Да и позже. В молодости, обнаружив в себе призвание, я тоже сделал довольно крутой поворот. Содержательно он был серьезным, но с практической стороны даже в масштабе тогдашней нашей полуигрушечной жизни, особенно решительным и смелым не выглядел. А уж на фоне всего произошедшего позднее, и подавно. Но отец это воспринимал иначе, и потому в разговорах неизменно критически возвращался к тому моменту. И это меня на протяжении тридцати с лишним лет последовательно раздражало, удивляло, смешило, и, наконец, заинтересовало. Стало понятно, что все происходившее со мной потом, в десятилетия куда более бурные, он упорно воспринимал следствием отклонения от правильного пути.
И был им при этом непременно упоминаем человек, которого никто из моих близких никогда не видел – муж одной из дочерей дяди Долика. Зять этот, на мое несчастье, работал в том самом НИИ, откуда я ушел при упомянутом повороте, и более того, по почерпнутым неведомо откуда сведениям, хорошо там устроился.
Сыновья мои прокручиваемую дедом пластинку одних и тех же шуток и историй воспринимали по-разному. Младший молча страдал, а старший однажды, поняв, к чему идет дело, радостно спросил: - это сейчас будет про Доликова зятя? Чем, надо сказать, деда совершенно не смутил. (Впрочем, туговатый на ухо бывший танкист мог его и не расслышать)
Немного даже обидно, что сей полумифический зять остается в неведении о том, какое место занимал в наших семейных дискуссиях. А вот самого дядю Долика я знал с детства.
Тот упрямо пронес через годы полученное при рождении красивое заграничное имя Адольф, хотя оно не слишком удачно утратило свою милую романтичность аккурат к поре его поступления в школу. Долик был приятелем собственного моего дяди, учился в одной школе с моей мамой, и личностью был яркой: из тех мальчишек, что прорывались на фронт раньше призывного срока, инвалид на поскрипывающем протезе, профессор-фтизиатр, он отличался редким в те времена не тихим свободомыслием, которое восторгало меня в юности. Хотя, конечно, в детстве меня куда больше впечатлял его инвалидский 401-й Москвич – любые неказенные машины в 50-х годах были большой редкостью. Его смелость в высказываниях я, возможно, отнес бы на счет суммарного статуса довольно значительного ученого, калеки и тяжелого астматика, но мама рассказывала, что он был таким и в школе. Когда страна на каком-то повороте извилистого внешнеполитического курса с воодушевлением приветствовала большого друга советского народа Уинстона Черчилля, юный Долик откопал, что именно тот являлся главным инициатором антантовской интервенции.

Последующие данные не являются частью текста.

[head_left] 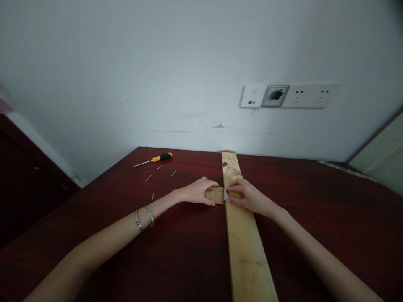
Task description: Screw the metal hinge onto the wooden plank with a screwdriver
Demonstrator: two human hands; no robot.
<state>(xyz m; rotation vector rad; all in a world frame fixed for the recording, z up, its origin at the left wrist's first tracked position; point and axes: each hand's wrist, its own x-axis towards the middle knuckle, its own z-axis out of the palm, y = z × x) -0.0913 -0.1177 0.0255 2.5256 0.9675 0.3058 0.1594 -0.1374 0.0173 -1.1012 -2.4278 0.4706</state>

К моменту, о котором повествую, я был уже далеко не юнцом, мог воспринять отцовы недовольства сочувственно, и пытался примирить его с моим выбором. Причем, делал это, беря за аксиому завидность судьбы упомянутого зятя. Что было с моей стороны уступкой большой, но неизбежной, поскольку рассуждать о том, как и насколько хорошо тот там устроился, и вообще, что это означает, было бессмысленно - к доводам, дескать, где для одного грибное место, для другого лишь косогор с буреломом, отец был полностью невосприимчив. Но вскоре я бросил эту затею, припомнив и свои безуспешные попытки обрисовать отцу динамику его собственной военной карьеры. Тогда я разворачивал перед ним целую картину происходившего в течение двух послевоенных десятилетий, в диапазоне от старшин и до паркетного генералитета. Этот взгляд с птичьего полета должен был, по моему мнению, примирить отца с огорчительной картиной его служебного продвижения, начавшегося со взлета, когда звездочки одна за одной летели ему на погоны, а потом обидно и накрепко застопорившегося.
На том успокоившись, я уже стойко выслушивал про Доликова зятя, изредка позволяя себе те иронические намеки.
Отца моего давно нет, и казалось, зятев призрак должен был исчезнуть. Но нет.
Возможно, в неотвязном обращении отца к этому герою я и прежде подспудно чувствовал не просто упрямую стариковскую блажь. А теперь понимаю, что дело было и не во мне. Думаю, образ успешного, уверенно и прочно устроившегося в этой жизни мужчины подспудно присутствовал, как символ правильного, не давшегося ему самому пути.
Порой чувствую, что фигура того зятя настигает и меня, вырастая, как тень на закате. Борюсь.